● **EXERCISE DATA**
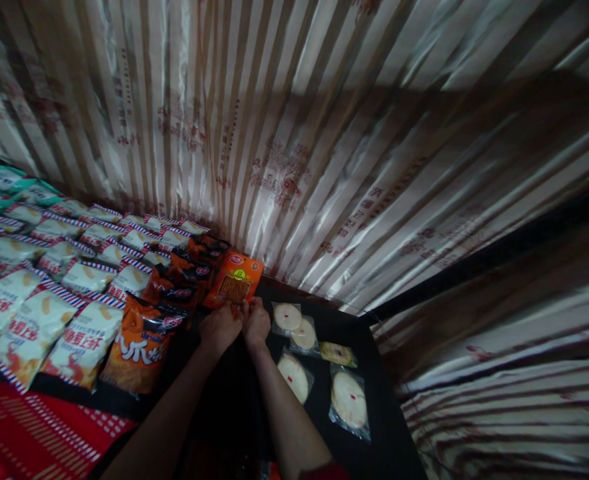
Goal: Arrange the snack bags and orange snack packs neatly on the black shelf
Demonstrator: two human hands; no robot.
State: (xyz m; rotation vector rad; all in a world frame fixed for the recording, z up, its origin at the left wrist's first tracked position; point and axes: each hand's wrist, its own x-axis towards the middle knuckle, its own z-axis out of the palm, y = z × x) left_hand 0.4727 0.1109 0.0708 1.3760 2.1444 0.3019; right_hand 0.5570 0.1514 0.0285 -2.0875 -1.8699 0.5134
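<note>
Close together at the middle of the view, both my hands reach to the lower edge of an orange snack packet (235, 279) with a yellow round mark. My left hand (221, 327) has its fingers closed at the packet's bottom edge. My right hand (256, 323) pinches the same edge beside it. The packet stands tilted at the back of the black table (299, 427), its front turned to me. Just left are dark and orange snack bags (174, 287) in a row. Right of my right hand lie round white crackers in clear wrappers (303, 332).
Rows of white snack bags (82, 340) with striped edges fill the left side, with green bags (4, 179) farther back. A red plastic basket (39, 433) is at the lower left. A striped sheet curtain (274, 133) hangs behind; a dark bar (474, 260) crosses at right.
</note>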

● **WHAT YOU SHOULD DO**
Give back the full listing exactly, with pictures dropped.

● **SOLUTION TO THIS PROBLEM**
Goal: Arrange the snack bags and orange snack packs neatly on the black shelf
Demonstrator: two human hands; no robot.
State: (xyz m; rotation vector rad; all in a world frame fixed for the recording, z up, its origin at the left wrist's first tracked position; point and axes: each hand's wrist, its own x-axis towards the middle knuckle, its own z-axis out of the palm, y = z × x) left_hand 0.4727 0.1109 0.0708 1.3760 2.1444 0.3019; right_hand 0.5570 0.1514 0.0285 -2.0875 -1.8699 0.5134
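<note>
Close together at the middle of the view, both my hands reach to the lower edge of an orange snack packet (235, 279) with a yellow round mark. My left hand (221, 327) has its fingers closed at the packet's bottom edge. My right hand (256, 323) pinches the same edge beside it. The packet stands tilted at the back of the black table (299, 427), its front turned to me. Just left are dark and orange snack bags (174, 287) in a row. Right of my right hand lie round white crackers in clear wrappers (303, 332).
Rows of white snack bags (82, 340) with striped edges fill the left side, with green bags (4, 179) farther back. A red plastic basket (39, 433) is at the lower left. A striped sheet curtain (274, 133) hangs behind; a dark bar (474, 260) crosses at right.
</note>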

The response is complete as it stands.